When you reach the line containing "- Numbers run", include it and stop; until then, return each line of the material exactly, starting with the first.
——
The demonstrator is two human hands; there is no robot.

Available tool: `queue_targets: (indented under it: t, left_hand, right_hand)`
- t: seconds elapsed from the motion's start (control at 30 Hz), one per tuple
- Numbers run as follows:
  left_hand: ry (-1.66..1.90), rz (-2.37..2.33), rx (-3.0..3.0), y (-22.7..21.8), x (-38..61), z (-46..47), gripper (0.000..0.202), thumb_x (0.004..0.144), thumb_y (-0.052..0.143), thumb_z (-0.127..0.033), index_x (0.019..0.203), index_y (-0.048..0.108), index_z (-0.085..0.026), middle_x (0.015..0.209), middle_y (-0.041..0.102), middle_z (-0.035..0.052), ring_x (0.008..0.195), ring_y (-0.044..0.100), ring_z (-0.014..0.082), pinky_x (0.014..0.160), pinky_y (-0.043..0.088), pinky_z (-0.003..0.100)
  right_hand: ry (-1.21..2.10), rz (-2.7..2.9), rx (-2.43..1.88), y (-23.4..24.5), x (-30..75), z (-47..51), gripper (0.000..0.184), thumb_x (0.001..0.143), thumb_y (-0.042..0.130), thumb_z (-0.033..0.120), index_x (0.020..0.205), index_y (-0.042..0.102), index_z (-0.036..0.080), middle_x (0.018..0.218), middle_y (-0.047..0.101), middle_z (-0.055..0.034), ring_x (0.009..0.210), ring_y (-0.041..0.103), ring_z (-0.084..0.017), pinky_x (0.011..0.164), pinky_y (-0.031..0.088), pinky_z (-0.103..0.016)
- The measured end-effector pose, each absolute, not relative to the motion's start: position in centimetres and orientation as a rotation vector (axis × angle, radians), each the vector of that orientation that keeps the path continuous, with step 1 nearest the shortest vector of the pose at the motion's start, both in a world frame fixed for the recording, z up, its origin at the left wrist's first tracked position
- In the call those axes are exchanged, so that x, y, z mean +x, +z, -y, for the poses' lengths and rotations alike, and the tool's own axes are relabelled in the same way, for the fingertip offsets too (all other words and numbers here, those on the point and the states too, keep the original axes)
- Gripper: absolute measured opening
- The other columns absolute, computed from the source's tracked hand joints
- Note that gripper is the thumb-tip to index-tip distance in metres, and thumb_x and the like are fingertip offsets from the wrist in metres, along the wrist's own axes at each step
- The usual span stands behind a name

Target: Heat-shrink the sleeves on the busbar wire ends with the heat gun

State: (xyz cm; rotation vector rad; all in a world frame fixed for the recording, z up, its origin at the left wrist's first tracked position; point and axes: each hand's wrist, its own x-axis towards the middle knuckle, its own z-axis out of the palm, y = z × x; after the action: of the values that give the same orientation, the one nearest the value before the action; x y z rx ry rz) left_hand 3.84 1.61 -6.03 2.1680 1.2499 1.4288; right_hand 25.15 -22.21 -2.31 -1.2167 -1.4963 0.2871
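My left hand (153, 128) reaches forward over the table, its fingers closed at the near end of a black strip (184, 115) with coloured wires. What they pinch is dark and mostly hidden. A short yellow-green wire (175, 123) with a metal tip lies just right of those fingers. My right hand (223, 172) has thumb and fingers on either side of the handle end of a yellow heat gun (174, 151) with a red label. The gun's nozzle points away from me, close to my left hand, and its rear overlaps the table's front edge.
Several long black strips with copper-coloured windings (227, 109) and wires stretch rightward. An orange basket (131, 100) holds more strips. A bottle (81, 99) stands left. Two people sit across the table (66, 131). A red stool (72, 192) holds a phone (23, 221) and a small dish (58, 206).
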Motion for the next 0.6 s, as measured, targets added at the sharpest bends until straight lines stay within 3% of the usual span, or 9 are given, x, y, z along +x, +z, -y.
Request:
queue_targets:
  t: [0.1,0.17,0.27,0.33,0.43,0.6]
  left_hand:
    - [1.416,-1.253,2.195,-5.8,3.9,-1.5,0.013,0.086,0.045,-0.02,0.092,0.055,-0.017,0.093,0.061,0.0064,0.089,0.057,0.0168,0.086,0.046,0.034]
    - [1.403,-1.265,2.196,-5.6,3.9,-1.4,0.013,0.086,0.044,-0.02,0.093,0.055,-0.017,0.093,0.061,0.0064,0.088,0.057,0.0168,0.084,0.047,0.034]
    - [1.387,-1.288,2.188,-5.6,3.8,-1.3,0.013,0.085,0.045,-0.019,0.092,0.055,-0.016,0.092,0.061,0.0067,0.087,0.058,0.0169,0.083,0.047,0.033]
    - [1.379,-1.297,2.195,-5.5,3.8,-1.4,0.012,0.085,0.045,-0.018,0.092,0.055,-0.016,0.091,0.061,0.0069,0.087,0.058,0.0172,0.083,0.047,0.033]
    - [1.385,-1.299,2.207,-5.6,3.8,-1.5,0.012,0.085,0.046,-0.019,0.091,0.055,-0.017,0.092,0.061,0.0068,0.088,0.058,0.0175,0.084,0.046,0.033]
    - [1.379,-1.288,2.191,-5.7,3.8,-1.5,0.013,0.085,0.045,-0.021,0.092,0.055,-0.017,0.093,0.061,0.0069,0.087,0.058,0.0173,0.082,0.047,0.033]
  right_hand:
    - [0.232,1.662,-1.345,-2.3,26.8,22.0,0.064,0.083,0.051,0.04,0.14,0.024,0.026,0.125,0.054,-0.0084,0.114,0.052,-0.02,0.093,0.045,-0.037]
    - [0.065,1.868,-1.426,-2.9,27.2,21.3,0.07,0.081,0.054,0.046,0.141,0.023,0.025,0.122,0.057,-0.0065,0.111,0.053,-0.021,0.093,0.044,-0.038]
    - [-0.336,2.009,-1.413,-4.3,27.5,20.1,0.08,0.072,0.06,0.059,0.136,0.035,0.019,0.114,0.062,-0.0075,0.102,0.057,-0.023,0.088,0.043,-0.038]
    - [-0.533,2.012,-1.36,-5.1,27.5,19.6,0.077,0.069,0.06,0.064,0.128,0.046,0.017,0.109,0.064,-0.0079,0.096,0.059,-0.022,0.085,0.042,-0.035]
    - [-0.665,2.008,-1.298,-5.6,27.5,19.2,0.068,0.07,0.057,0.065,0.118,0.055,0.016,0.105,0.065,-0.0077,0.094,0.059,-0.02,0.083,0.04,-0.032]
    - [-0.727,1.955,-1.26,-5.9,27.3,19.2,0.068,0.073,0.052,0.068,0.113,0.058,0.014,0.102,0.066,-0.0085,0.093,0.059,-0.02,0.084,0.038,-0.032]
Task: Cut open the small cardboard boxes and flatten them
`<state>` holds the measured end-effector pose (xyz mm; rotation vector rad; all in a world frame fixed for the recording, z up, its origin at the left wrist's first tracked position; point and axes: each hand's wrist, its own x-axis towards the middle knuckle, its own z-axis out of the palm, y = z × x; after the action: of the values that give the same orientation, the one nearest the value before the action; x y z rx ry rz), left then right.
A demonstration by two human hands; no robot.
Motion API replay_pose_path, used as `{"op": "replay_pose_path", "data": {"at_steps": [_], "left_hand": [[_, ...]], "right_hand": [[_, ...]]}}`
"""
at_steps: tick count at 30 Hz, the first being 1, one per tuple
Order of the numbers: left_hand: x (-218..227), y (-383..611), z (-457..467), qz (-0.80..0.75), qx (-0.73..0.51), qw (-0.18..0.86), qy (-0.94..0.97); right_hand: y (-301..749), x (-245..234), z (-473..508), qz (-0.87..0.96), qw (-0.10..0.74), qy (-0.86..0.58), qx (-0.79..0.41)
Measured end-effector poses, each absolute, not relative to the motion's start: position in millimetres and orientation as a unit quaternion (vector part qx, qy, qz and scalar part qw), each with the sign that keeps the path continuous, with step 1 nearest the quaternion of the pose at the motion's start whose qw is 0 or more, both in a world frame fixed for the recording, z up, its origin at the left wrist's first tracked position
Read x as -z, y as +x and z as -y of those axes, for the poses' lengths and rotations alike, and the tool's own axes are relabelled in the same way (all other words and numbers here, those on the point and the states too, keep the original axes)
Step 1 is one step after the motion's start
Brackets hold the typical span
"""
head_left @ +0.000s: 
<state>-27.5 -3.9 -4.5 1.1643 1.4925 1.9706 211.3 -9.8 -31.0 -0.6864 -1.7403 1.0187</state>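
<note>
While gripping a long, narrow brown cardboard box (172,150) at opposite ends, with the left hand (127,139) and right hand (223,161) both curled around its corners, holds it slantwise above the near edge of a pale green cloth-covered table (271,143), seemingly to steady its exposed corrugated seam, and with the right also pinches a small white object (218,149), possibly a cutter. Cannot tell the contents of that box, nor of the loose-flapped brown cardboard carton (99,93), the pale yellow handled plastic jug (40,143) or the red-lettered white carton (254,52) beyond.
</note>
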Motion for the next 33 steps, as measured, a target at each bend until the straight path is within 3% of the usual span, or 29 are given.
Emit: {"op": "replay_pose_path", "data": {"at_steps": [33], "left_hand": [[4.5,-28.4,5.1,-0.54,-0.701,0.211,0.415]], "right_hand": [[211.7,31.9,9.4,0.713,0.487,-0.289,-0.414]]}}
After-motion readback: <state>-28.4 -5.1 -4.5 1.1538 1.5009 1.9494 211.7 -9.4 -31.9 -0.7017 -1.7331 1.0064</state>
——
■ REPLY
The demonstrator is two human hands; there is no robot.

Available tool: `queue_targets: (indented under it: t, left_hand, right_hand)`
- t: seconds elapsed from the motion's start (control at 30 Hz), one per tuple
- Numbers run as follows:

Besides this answer, the exercise requires nothing else.